To illustrate why I think this, let’s get some data to work with. As I write this post my playlist includes two songs about infideity, Man Like That by Gin Wigmore to You Know I’m No Good by Amy Winehouse, and they feel rather different in emotional flavour, so I’ll put together a data set to let me test this1 2. To construct the data set, the first step is to import the lyrics to both songs…

cheatsongs <- bind_rows(
  "Gin Wigmore" = genius_lyrics("gin wigmore", "man like that"),
  "Amy Winehouse" =  genius_lyrics("amy winehouse", "you know i'm no good"),
  .id = "artist")

Of course, this is only half the job. The genius package lets me imports the lyrics, but I want some measure of the overall emotional tone, preferably on a line-by-line basis. So, in the venerable psychological tradition of measuring something only tangentially connected to the thing you’re really interested in because that’s the only thing you know how to measure,3 I’ll use the sentimentr package to estimate the valence of each line:

cheatsongs <- cheatsongs %>% mutate(
  valence = sentiment(lyric) %>% pull(sentiment))
## # A tibble: 111 x 5
##    artist     track_title   line lyric                              valence
##    <chr>      <chr>        <dbl> <chr>                                <dbl>
##  1 Gin Wigmo… Man Like Th…     1 I don't really wanna wake you        0    
##  2 Gin Wigmo… Man Like Th…     2 I just came to get my things         0    
##  3 Gin Wigmo… Man Like Th…     3 But the pretty lil' thing lying t…   0.188
##  4 Gin Wigmo… Man Like Th…     4 Better take off my wedding ring      0.327
##  5 Gin Wigmo… Man Like Th…     5 Hey, girl, do you really wanna do…   0    
##  6 Gin Wigmo… Man Like Th…     6 You don't know what you're steppi…   0    
##  7 Gin Wigmo… Man Like Th…     7 He's got more where that came from   0    
##  8 Gin Wigmo… Man Like Th…     8 You're not so special in the end    -0.302
##  9 Gin Wigmo… Man Like Th…     9 I'm messing up the place            -0.447
## 10 Gin Wigmo… Man Like Th…    10 Kicking down the door                0    
## # … with 101 more rows

Armed with a data set, we can now attempt to run a hypothesis test.4 Using the t_test() function from the infer package I can run a two-sample t-test as part of a data-analysis pipeline, and all I need to do is specify the model formula and the order in which the two songs should be entered when calculating the t-statistic. Here’s what that looks like:

cheatsongs %>% t_test(
  formula = valence ~ track_title, 
  order = c("Man Like That", "You Know I'm No Good"))
## # A tibble: 1 x 6
##   statistic  t_df      p_value alternative lower_ci upper_ci
##       <dbl> <dbl>        <dbl> <chr>          <dbl>    <dbl>
## 1      6.02  89.5 0.0000000378 two.sided      0.197    0.392

There’s a lot to like about this. The infer package adheres to tidyverse principles so the input is predictable, the output is type-stable and takes the form of a simple table. For an experienced R user who codes tidyverse style, this is very helpful. In particular, the fact that the output is a raw tibble with no frills is really nice. The structure of the output is revealed transparently to the user, making any further data analysis operations easy to plan. Easy input, easy output. This is really nice, and a fancy print method that explains the output is of little utility to an experienced R programmer.

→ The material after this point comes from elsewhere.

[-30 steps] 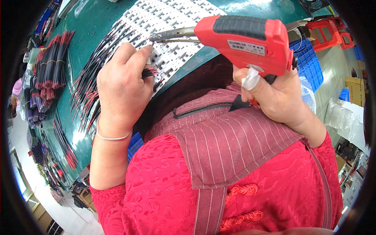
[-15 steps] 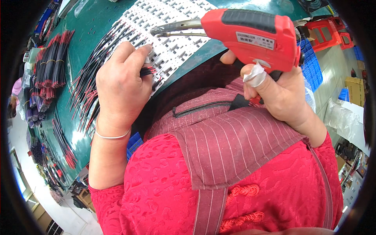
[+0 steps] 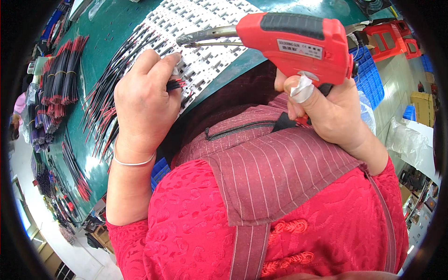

Except of course, my book isn’t pitched at experienced R users wanting to learn statistics. It’s pitched at an audience trying to learn statistics and R at the same time, and given that constraint I have to take a little more care as an author. At this point in the book, my hypothetical reader would be expected to be somewhat familiar with R (and tidyverse) but not yet comfortable and fluent with the language. Moreover, they would be completely unfamiliar with null hypothesis tests, because my current plan is to use the t-test as a tool for introducing orthodox null hypothesis tests. The output from infer::t_test() isn’t ideal for that purpose. In fact I’m yet to find anything that provides the kind of output that I want to provide to the reader at this point in the book.5

To make functions that will serve my purposes, the tidylsr package uses three separate functions: ttest_onesample(), ttest_twosample() and ttest_paired(). With that in mind, I’ll talk about these three functions in this post, in the hope that if someone has a better suggestion for how to approach this they might let me know!

One sample tests

The simplest of the three functions is the one sample test. So let’s imagine that I’d just heard the tune to Man Like That, which is rather upbeat, and I’ve formed the hypothesis that the lyrics will have positive valence. This question maps naturally6 to a one-sided one-sample t-test, and a simple analysis pipeline might look like this:

cheatsongs %>% 
  filter(track_title == "Man Like That") %>%
    outcome = valence,
    null_mean = 0,
    test_greater = TRUE)

One thing I really like about the tidyverse style is that it encourages code that looks like this, where the preprocessing operations (in this case, filtering the data to the relevant subset) are revealed transparently in the code, and passed directly to the test. Accordingly, anyone reading the code later can easily see what was done to the data prior to testing, a state of affairs greatly to be desired in my view. In any case, to specify the test, besides piping the data into the function, there are three detail argiments we need to specify:

  • The outcome specifies which variable in the data frame contains the data to be tested. Note that this is a quoted argument, so the user enters the name of the variable as without quotes, consistent with how variables are usually specified in dplyr and ggplot2.

  • The null_mean argument specifies the fixed value of the mean against which the data are to be compared. In this case it is simply zero.

  • Finally, we have the (optional) test_greater argument, which allows the user to specify a one-sided alternative. By default the function specifies test_greater = NULL, which is interpreted as a two-sided test. Setting test_greater = TRUE implies a one-sided test in which the alternative hypothesis is that the population mean exceeds null_value, whereas test_greater = FALSE implies that opposite. (I am not entirely happy with this name, and might change it later)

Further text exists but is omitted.